▸ **TASK DESCRIPTION**: Reproduce the data exactly as given, except for any images.

*** DATASET EXCERPT Section Begins ***

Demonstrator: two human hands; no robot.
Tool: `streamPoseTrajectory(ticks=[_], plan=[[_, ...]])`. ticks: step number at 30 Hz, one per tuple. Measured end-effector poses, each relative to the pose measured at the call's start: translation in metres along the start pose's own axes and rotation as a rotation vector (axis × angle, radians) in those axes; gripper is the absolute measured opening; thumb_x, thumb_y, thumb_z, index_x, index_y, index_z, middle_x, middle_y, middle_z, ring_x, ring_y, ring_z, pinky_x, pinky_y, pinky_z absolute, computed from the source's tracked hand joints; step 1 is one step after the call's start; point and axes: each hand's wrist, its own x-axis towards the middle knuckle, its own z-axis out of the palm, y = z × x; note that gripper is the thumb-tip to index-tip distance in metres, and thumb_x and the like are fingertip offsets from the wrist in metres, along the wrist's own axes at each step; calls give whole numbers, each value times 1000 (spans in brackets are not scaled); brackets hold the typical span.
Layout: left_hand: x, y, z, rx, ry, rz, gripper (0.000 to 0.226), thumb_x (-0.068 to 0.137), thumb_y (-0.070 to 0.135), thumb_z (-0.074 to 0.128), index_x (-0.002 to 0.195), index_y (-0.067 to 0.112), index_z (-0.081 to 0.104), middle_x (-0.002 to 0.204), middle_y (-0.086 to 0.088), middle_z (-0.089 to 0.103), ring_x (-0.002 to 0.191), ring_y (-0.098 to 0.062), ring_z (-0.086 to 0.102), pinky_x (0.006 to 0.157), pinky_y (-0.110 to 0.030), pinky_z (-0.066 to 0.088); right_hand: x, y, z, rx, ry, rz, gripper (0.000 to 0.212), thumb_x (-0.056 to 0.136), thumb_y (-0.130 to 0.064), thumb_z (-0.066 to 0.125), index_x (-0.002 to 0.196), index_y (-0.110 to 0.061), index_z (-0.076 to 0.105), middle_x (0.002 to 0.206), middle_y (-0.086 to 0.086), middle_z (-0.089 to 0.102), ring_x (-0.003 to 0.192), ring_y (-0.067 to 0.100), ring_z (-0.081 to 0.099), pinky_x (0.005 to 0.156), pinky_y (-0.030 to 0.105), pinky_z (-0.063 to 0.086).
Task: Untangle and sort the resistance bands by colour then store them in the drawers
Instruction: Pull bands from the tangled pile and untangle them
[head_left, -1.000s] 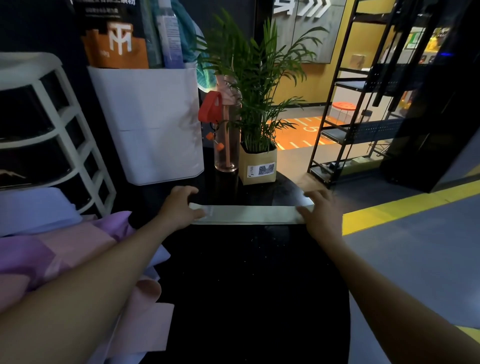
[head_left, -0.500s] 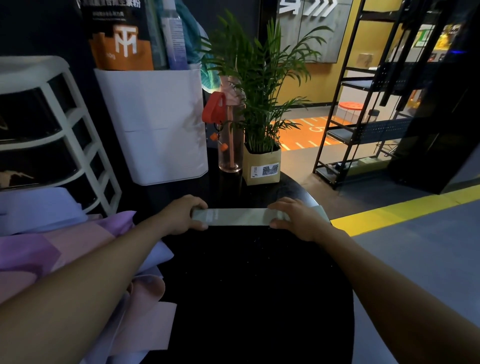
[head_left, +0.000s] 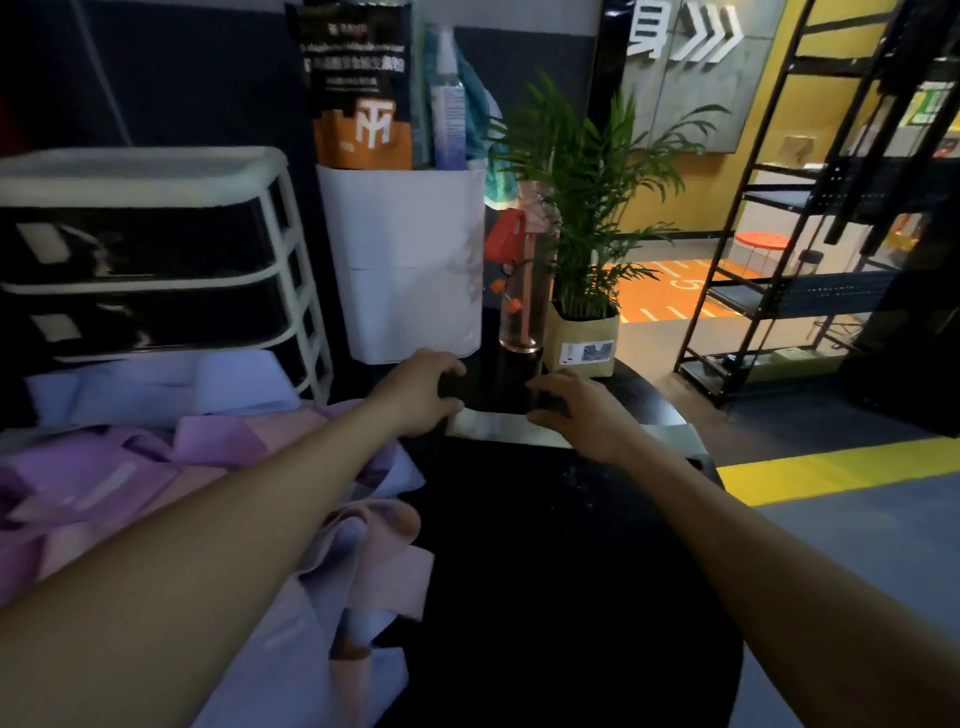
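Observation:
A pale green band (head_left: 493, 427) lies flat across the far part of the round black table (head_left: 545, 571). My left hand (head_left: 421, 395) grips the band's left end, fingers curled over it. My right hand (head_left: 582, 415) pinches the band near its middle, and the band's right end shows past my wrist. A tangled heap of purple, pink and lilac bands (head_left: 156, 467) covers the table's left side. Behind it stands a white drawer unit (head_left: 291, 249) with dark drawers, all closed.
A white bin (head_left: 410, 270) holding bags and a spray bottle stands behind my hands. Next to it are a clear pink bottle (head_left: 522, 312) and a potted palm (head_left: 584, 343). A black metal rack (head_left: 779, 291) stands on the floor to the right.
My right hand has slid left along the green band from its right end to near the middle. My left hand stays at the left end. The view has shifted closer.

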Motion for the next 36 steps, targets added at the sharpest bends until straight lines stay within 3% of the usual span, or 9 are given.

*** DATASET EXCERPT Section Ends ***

▸ **YOUR SOLUTION**:
Demonstrator: two human hands; no robot.
Tool: `streamPoseTrajectory(ticks=[_], plan=[[_, ...]])`. ticks: step number at 30 Hz, one per tuple. Measured end-effector poses, each relative to the pose measured at the call's start: translation in metres along the start pose's own axes and rotation as a rotation vector (axis × angle, radians) in those axes; gripper is the absolute measured opening; thumb_x, thumb_y, thumb_z, index_x, index_y, index_z, middle_x, middle_y, middle_z, ring_x, ring_y, ring_z, pinky_x, pinky_y, pinky_z absolute, computed from the source's tracked hand joints; step 1 is one step after the call's start; point and axes: each hand's wrist, its own x-axis towards the middle knuckle, its own z-axis out of the palm, y = z × x; note that gripper is the thumb-tip to index-tip distance in metres, and thumb_x and the like are fingertip offsets from the wrist in metres, along the wrist's own axes at each step; calls give whole numbers, each value times 1000 (spans in brackets are not scaled); brackets hold the typical span.
Layout: left_hand: x, y, z, rx, ry, rz, gripper (0.000 to 0.226), thumb_x (-0.068 to 0.137), thumb_y (-0.070 to 0.135), thumb_z (-0.074 to 0.128), index_x (-0.002 to 0.195), index_y (-0.067 to 0.112), index_z (-0.081 to 0.104), middle_x (-0.002 to 0.204), middle_y (-0.086 to 0.088), middle_z (-0.089 to 0.103), ring_x (-0.002 to 0.191), ring_y (-0.098 to 0.062), ring_z (-0.086 to 0.102), pinky_x (0.006 to 0.157), pinky_y (-0.110 to 0.030), pinky_z (-0.066 to 0.088); right_hand: x, y, z, rx, ry, rz, gripper (0.000 to 0.212), thumb_x (-0.056 to 0.136), thumb_y (-0.130 to 0.064), thumb_z (-0.066 to 0.125), index_x (-0.002 to 0.196), index_y (-0.110 to 0.061), index_z (-0.076 to 0.105), middle_x (0.002 to 0.206), middle_y (-0.086 to 0.086), middle_z (-0.089 to 0.102), ring_x (-0.003 to 0.192), ring_y (-0.067 to 0.100), ring_z (-0.081 to 0.099), pinky_x (0.005 to 0.156), pinky_y (-0.030 to 0.105), pinky_z (-0.063 to 0.086).
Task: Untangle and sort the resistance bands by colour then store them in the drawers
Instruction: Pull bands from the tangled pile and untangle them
[head_left, -1.000s] 
[head_left, -0.500s] 
[head_left, +0.000s] 
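Observation:
A pale green band (head_left: 493, 427) lies flat across the far part of the round black table (head_left: 545, 571). My left hand (head_left: 421, 395) grips the band's left end, fingers curled over it. My right hand (head_left: 582, 415) pinches the band near its middle, and the band's right end shows past my wrist. A tangled heap of purple, pink and lilac bands (head_left: 156, 467) covers the table's left side. Behind it stands a white drawer unit (head_left: 291, 249) with dark drawers, all closed.
A white bin (head_left: 410, 270) holding bags and a spray bottle stands behind my hands. Next to it are a clear pink bottle (head_left: 522, 312) and a potted palm (head_left: 584, 343). A black metal rack (head_left: 779, 291) stands on the floor to the right.
My right hand has slid left along the green band from its right end to near the middle. My left hand stays at the left end. The view has shifted closer.
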
Motion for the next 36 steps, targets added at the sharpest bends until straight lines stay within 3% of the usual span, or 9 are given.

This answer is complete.